PROBLEM STATEMENT
Starting at the line that contains "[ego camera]" and stopping at the line that contains "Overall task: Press", transcribe every line of the material below exactly; pictures stay out.

AVAILABLE RECORDS
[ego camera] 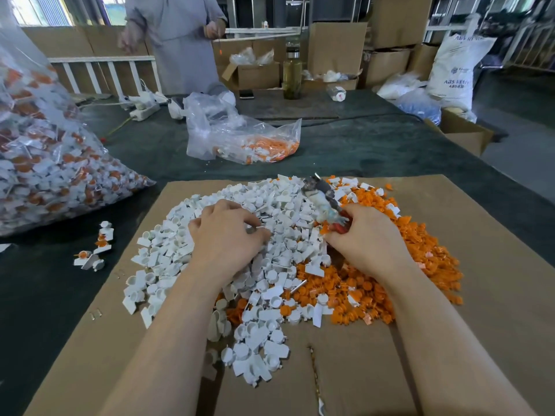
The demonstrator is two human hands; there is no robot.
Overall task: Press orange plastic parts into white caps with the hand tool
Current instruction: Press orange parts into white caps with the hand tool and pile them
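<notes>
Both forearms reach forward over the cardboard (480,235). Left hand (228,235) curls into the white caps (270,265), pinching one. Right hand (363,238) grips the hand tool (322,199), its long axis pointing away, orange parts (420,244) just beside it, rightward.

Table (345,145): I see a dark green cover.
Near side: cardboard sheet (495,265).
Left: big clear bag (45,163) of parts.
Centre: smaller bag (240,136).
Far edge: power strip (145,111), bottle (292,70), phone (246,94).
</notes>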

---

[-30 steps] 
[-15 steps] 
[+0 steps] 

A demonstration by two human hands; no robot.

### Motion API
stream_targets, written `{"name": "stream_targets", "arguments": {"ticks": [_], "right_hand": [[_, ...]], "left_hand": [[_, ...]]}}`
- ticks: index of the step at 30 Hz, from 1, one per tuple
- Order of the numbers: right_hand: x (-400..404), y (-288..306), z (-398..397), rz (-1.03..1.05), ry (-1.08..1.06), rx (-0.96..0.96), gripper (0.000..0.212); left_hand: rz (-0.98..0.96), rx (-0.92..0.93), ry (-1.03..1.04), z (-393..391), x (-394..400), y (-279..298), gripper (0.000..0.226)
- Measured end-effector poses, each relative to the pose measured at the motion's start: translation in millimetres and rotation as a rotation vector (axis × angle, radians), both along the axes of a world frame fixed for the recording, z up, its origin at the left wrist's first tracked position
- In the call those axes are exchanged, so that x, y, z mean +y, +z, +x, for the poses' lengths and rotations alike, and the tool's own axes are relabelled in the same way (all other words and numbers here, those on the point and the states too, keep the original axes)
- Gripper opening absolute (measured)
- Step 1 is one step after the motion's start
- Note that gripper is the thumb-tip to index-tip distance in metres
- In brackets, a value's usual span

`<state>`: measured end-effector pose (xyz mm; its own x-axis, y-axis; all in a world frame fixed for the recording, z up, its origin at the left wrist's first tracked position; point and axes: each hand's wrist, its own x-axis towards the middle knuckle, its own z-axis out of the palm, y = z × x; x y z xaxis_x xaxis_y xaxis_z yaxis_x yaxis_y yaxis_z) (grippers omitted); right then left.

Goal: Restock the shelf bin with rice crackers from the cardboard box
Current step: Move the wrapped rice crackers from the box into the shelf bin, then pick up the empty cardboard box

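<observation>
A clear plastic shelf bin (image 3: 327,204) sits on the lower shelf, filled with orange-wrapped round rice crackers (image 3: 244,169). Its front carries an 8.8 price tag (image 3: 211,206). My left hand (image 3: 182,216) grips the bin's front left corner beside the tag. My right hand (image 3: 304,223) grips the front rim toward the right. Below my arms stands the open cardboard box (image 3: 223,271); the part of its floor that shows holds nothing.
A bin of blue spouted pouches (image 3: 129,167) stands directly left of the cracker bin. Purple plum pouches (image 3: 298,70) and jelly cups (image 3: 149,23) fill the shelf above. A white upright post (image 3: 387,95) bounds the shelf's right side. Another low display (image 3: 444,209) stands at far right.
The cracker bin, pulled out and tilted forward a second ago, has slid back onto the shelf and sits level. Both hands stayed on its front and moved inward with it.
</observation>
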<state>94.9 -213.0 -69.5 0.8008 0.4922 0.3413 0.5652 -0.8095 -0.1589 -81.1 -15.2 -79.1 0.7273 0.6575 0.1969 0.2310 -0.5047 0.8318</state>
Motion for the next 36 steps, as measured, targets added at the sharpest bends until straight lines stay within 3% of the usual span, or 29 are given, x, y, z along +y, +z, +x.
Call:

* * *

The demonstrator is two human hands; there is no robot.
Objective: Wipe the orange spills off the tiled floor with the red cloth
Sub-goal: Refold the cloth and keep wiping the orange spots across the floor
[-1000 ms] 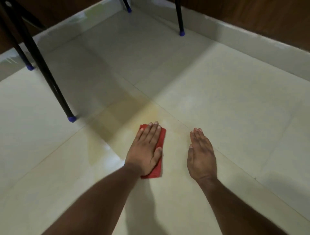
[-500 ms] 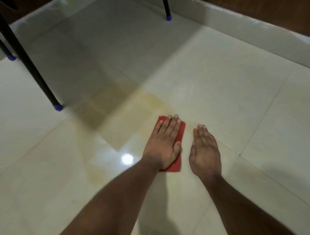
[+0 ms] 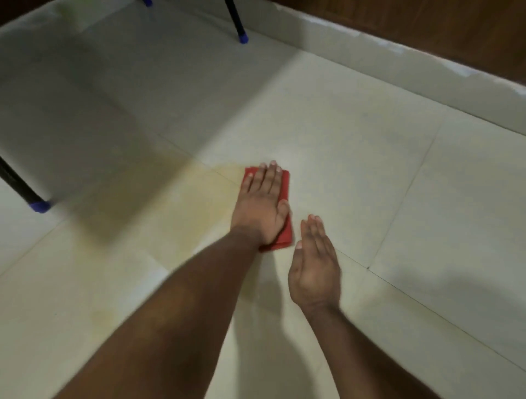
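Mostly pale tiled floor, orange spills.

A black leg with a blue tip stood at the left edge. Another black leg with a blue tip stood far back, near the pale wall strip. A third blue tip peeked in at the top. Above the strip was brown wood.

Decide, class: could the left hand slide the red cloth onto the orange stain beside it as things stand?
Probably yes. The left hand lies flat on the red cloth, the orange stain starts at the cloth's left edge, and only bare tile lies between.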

OUTPUT BELOW
[ego camera] 
The demonstrator is two human hands; there is no robot.
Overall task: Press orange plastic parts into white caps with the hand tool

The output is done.